--- START ---

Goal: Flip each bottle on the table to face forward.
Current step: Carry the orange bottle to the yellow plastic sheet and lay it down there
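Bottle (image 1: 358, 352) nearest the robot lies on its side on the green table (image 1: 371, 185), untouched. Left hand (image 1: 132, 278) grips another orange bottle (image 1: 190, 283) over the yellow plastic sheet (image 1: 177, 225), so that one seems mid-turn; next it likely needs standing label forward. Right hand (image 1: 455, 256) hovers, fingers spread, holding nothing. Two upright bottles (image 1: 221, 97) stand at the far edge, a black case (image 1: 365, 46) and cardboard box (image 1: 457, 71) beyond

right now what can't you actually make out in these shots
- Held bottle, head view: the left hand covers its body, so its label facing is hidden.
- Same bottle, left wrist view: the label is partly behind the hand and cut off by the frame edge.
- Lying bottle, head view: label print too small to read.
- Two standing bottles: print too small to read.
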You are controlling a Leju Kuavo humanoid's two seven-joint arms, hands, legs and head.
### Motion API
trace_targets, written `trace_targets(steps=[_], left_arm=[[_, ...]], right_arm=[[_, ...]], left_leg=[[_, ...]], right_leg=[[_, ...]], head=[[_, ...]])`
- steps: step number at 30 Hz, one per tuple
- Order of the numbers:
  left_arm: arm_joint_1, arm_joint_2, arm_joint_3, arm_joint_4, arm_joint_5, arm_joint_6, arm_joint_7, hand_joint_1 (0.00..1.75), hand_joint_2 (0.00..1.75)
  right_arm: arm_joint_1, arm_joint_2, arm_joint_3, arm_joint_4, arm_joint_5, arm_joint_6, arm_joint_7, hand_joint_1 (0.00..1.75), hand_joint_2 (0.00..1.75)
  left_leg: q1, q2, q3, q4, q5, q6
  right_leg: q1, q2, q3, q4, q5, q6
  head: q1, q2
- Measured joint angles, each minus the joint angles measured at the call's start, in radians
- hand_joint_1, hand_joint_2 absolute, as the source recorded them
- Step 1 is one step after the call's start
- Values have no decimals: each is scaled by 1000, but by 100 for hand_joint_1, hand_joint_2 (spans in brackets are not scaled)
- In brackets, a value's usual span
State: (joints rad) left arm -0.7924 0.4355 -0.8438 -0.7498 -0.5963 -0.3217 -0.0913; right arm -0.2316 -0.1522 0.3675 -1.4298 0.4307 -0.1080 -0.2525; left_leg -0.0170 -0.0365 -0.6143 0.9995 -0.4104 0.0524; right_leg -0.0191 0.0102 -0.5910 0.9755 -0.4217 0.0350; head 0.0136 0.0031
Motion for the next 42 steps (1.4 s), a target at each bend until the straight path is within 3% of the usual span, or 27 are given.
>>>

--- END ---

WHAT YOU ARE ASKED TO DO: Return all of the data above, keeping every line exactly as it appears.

YOUR SOLUTION:
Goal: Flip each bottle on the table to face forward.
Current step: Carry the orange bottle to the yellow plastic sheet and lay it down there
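Bottle (image 1: 358, 352) nearest the robot lies on its side on the green table (image 1: 371, 185), untouched. Left hand (image 1: 132, 278) grips another orange bottle (image 1: 190, 283) over the yellow plastic sheet (image 1: 177, 225), so that one seems mid-turn; next it likely needs standing label forward. Right hand (image 1: 455, 256) hovers, fingers spread, holding nothing. Two upright bottles (image 1: 221, 97) stand at the far edge, a black case (image 1: 365, 46) and cardboard box (image 1: 457, 71) beyond

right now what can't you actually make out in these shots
- Held bottle, head view: the left hand covers its body, so its label facing is hidden.
- Same bottle, left wrist view: the label is partly behind the hand and cut off by the frame edge.
- Lying bottle, head view: label print too small to read.
- Two standing bottles: print too small to read.
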You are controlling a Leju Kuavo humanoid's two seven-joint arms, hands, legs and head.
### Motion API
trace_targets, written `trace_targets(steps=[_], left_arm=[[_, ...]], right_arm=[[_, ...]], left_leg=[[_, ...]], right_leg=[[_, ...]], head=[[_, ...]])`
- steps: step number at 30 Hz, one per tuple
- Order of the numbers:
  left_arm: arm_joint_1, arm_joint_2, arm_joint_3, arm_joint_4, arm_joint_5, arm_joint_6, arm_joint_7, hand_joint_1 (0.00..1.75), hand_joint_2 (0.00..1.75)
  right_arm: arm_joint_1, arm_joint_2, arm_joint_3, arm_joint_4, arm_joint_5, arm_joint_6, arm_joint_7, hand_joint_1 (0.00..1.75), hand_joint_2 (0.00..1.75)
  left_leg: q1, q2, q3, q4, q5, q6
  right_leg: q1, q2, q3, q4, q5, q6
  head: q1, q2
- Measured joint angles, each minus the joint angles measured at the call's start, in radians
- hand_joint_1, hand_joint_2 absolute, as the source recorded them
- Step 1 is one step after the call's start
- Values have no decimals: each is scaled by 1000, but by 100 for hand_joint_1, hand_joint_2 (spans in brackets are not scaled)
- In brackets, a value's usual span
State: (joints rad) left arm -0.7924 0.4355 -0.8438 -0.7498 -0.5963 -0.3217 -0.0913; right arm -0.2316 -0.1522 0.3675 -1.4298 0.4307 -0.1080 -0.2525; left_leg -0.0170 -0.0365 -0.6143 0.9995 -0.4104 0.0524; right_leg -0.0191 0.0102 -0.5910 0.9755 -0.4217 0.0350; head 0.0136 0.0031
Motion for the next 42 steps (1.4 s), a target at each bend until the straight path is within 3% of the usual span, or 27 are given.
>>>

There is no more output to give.